## Work request
Word for word, restate the lines of the material below from its first line through the one containing "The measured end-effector". Omit the rest.

Start of Material to process

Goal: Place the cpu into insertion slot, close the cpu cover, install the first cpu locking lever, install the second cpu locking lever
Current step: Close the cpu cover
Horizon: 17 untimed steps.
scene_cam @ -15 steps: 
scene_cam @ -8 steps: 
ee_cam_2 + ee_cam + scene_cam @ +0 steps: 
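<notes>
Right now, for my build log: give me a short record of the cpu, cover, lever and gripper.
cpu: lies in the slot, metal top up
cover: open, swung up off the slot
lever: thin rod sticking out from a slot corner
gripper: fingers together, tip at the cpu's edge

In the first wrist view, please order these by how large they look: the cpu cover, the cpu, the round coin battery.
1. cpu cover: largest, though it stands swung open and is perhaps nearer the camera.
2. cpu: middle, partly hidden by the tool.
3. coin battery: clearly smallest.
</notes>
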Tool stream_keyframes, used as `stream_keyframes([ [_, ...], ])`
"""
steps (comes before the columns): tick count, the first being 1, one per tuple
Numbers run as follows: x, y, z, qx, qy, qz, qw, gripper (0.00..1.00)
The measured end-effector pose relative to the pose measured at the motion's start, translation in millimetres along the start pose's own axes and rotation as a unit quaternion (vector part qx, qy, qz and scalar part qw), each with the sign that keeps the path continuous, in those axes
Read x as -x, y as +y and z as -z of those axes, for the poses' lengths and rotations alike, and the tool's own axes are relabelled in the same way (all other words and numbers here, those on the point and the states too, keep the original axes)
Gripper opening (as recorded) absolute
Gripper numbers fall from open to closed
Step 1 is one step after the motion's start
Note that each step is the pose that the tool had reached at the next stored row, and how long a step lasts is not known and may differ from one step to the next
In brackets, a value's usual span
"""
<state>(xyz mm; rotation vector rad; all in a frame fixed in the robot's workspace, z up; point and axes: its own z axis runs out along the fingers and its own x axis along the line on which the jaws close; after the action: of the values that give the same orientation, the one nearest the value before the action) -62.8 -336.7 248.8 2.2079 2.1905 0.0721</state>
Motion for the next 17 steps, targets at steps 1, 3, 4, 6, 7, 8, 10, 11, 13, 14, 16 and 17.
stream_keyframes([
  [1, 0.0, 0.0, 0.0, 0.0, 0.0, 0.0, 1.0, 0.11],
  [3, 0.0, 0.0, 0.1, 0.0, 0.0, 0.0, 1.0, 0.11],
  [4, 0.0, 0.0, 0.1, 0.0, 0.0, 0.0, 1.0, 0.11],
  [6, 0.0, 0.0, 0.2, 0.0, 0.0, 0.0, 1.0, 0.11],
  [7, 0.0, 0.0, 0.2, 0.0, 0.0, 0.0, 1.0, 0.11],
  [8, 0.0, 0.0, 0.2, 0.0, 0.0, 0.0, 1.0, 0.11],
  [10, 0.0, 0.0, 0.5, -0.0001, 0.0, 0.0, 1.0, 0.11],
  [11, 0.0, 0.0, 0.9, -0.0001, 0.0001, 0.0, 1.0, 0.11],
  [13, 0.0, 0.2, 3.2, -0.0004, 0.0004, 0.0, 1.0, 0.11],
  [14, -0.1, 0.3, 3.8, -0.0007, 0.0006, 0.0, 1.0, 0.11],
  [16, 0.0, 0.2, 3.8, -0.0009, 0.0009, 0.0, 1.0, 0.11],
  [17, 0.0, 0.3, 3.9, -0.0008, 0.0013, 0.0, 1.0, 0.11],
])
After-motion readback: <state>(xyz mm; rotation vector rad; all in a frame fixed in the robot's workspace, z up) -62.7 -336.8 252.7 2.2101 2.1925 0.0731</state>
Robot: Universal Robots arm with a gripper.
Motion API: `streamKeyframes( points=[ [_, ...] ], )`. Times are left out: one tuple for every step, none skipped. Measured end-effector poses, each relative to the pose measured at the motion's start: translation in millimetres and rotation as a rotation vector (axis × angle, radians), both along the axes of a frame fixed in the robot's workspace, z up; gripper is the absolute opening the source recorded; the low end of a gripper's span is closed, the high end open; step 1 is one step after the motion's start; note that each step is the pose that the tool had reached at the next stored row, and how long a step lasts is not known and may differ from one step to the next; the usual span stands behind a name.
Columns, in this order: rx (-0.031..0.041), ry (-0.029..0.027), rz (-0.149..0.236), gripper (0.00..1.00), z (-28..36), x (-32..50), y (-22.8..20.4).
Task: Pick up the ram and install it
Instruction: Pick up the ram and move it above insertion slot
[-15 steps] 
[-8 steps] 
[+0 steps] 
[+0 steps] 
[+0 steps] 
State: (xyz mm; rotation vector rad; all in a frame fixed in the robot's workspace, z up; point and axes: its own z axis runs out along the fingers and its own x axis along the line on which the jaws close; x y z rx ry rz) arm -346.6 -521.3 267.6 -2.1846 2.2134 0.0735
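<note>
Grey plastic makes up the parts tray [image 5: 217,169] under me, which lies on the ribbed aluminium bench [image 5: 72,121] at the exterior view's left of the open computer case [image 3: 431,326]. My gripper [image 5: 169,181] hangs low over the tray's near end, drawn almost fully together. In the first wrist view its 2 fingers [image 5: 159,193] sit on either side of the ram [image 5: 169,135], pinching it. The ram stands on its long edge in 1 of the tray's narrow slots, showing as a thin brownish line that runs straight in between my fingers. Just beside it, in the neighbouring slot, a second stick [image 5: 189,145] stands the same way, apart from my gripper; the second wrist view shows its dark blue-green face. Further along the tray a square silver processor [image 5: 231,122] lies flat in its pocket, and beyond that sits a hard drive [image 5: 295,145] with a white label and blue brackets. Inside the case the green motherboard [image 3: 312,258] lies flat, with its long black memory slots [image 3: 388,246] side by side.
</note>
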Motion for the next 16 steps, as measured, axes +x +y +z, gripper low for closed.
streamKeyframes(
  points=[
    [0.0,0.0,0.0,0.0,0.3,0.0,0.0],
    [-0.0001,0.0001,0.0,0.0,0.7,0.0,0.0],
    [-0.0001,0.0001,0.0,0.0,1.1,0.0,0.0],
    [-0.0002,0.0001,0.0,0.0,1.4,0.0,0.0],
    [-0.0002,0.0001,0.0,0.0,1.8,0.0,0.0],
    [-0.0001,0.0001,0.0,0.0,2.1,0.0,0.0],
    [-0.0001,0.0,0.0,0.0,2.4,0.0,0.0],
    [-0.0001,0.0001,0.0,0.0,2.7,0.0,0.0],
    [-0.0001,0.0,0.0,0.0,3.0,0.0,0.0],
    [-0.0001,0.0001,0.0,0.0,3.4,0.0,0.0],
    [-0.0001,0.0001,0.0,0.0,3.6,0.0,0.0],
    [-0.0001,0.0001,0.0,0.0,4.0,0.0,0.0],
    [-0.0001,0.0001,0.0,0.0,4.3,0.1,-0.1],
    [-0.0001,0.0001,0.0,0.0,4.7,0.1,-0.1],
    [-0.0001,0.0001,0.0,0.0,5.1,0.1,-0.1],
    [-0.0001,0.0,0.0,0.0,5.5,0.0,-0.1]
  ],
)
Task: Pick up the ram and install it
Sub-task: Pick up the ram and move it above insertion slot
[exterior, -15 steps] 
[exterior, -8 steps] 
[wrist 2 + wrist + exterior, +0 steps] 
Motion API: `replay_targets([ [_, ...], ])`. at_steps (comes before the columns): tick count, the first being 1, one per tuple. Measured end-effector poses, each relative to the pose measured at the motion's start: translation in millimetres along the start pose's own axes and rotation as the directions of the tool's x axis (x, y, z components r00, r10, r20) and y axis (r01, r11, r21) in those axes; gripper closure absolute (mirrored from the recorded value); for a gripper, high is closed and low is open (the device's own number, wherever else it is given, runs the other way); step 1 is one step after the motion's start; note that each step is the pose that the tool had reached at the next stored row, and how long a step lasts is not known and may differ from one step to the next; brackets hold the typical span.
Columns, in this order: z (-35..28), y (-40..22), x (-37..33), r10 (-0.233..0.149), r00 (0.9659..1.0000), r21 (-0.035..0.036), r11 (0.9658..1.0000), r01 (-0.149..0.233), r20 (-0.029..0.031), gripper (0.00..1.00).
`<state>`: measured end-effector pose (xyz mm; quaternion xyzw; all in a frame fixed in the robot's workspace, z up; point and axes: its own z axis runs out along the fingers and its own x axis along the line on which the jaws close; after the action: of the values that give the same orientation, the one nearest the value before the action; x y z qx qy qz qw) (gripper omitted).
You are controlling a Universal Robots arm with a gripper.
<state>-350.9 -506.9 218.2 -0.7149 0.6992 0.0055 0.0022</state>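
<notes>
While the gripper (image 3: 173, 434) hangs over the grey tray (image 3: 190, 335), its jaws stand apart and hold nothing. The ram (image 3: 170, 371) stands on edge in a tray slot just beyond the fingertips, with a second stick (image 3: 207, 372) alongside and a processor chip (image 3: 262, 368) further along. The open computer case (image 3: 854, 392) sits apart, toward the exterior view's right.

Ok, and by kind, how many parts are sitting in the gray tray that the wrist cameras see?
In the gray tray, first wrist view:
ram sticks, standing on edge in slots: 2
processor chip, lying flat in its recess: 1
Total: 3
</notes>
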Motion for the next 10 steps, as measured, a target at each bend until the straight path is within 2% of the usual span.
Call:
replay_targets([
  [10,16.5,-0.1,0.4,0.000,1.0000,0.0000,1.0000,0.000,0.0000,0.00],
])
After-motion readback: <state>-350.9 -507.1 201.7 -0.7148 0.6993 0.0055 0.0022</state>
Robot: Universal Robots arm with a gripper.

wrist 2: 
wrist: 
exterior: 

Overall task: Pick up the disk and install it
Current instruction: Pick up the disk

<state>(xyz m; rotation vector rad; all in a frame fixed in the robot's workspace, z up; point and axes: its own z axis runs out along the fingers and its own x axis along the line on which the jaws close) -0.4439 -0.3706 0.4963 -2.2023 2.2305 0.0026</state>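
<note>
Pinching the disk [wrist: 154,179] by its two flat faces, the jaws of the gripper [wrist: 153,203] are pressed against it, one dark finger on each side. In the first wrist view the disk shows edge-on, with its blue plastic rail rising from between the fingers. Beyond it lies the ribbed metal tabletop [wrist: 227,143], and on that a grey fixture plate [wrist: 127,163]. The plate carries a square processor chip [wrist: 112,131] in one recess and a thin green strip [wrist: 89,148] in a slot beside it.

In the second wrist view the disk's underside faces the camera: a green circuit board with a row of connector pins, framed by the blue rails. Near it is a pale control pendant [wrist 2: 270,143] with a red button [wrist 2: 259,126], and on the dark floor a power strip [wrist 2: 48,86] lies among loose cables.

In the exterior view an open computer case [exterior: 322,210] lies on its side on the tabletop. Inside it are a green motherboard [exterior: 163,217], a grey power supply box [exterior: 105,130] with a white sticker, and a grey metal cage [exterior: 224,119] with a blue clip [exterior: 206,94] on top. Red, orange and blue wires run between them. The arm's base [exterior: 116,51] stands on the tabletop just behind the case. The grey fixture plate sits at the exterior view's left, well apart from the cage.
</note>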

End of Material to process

## Solution to the problem
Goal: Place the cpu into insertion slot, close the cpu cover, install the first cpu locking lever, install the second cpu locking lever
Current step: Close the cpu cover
Horizon: 17 untimed steps.
scene_cam @ -15 steps: 
scene_cam @ -8 steps: 
ee_cam_2 + ee_cam + scene_cam @ +0 steps: 
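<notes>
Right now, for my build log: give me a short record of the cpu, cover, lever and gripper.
cpu: lies in the slot, metal top up
cover: open, swung up off the slot
lever: thin rod sticking out from a slot corner
gripper: fingers together, tip at the cpu's edge

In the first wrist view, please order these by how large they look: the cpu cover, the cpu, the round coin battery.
1. cpu cover: largest, though it stands swung open and is perhaps nearer the camera.
2. cpu: middle, partly hidden by the tool.
3. coin battery: clearly smallest.
</notes>
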Tool stream_keyframes, used as `stream_keyframes([ [_, ...], ])`
"""
steps (comes before the columns): tick count, the first being 1, one per tuple
Numbers run as follows: x, y, z, qx, qy, qz, qw, gripper (0.00..1.00)
The measured end-effector pose relative to the pose measured at the motion's start, translation in millimetres along the start pose's own axes and rotation as a unit quaternion (vector part qx, qy, qz and scalar part qw), each with the sign that keeps the path continuous, in those axes

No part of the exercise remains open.